Mais de 100 mil indígenas devem ser afetados com a seca histórica que atinge o Amazonas. Segundo a Articulação das Organizações e Povos Indígenas-APIAM, a estiagem severa tem deixado as aldeias sem água potável, alimentos e remédios.

Conforme a coordenadora da Apiam, Mariazinha Baré, o problema mais grave das comunidades indígenas que não têm água encanada é o saneamento, já que a água do rio não pode ser bebida.

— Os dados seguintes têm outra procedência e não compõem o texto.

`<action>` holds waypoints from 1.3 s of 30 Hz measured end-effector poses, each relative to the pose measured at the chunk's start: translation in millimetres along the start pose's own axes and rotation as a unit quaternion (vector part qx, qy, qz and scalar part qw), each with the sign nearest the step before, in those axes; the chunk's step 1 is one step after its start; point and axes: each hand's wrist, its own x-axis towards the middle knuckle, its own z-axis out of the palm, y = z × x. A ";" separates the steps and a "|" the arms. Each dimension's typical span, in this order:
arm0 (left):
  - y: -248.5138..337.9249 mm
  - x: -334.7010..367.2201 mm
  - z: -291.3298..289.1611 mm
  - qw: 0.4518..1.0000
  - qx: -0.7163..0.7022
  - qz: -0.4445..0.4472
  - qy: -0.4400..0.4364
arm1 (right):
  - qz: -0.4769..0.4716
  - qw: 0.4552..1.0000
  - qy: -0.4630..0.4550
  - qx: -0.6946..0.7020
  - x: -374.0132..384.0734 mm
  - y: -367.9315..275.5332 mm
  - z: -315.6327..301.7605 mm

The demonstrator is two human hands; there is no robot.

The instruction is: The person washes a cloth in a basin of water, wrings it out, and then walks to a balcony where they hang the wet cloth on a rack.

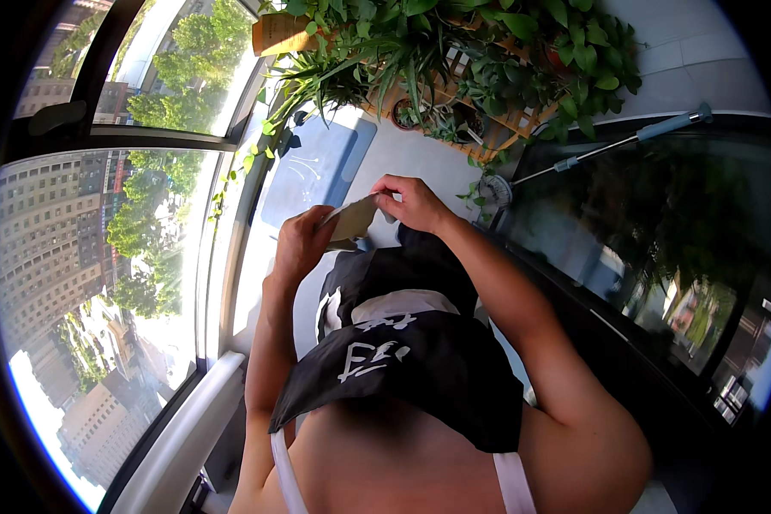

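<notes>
Okay, both hands are up in front of the body with a pale cloth-like piece [354,222] held between them. Left hand [302,243] has its left end gripped, thumb on the near side; the other fingertips are mostly hidden, can't tell exactly how they sit. Right hand [411,206] pinches the upper right corner between thumb and fingertips. Piece sits tilted in the gap between the two sets of fingers, lower edge uneven. Body-side of the fingers: black apron [458,364] with white markings, white straps [513,485]. Past the fingertips, slightly left: blue flat-topped item [304,176] with pale curved lines, apart from both hands. Farther out beyond the fingers: leafy plants [488,73] on and around a wooden stand [486,156], plus a brown pot [281,35] on the left-hand side. Right of the right fingers: long-handled tool [593,157], round head nearest the hand, pole angled away along a dark glass panel [625,214]. Left of the left fingers: window [167,206], trees and buildings [51,223] outside
</notes>
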 end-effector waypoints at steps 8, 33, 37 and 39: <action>-180.3 -256.2 -100.0 0.999 -0.011 0.041 -0.005 | -0.061 0.974 0.015 -0.219 -63.8 -133.7 259.4; -239.7 -994.0 -132.3 0.714 -0.549 -0.116 0.418 | 0.007 0.805 -0.570 -0.164 -218.7 -291.2 832.0; -303.3 -1010.2 -31.7 0.450 -0.703 -0.179 0.521 | 0.178 0.754 -0.603 -0.192 -222.9 -217.0 900.3; -317.1 -1038.2 -9.7 0.337 -0.748 -0.143 0.554 | 0.202 0.715 -0.631 -0.223 -229.0 -194.6 938.4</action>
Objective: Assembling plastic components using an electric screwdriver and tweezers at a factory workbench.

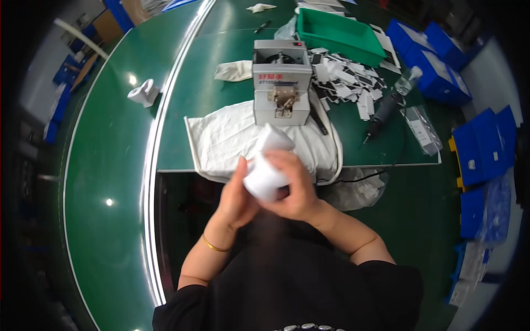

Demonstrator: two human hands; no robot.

Ela afirma ainda que os peixes que alimentam as comunidades morreram com a baixa temperatura da água. (Ouça)

Para acessar essas comunidades mais distantes, neste período, é necessário enfrentar muitas dificuldades em um longo percurso de estrada e lama, passando por ramais e áreas que antes eram tomadas pelos rios e águas extremamente baixas.

Em Maués, algumas regiões se tornaram intrafegáveis, isolando as aldeias indígenas e demais comunidades que precisam se deslocar para comprar alimentos.

É o que relata, Maisangela Oliveira, da etnia Sateré Mawé. (Ouça)

Para o ambientalista, Carlos Durigan, os efeitos da biodiversidade aquática colocam os nativos em uma situação de vulnerabilidade. (Ouça)

A Fundação Amazônia Sustentável (FAS), já doou, no início de outubro, cestas básicas, água potável, medicamentos, filtros de água, combustível, além de materiais para construção de sistemas de captação e tratamento de água da chuva, que vão beneficiar comunidades dentro da Reserva de Desenvolvimento Sustentável (RDS).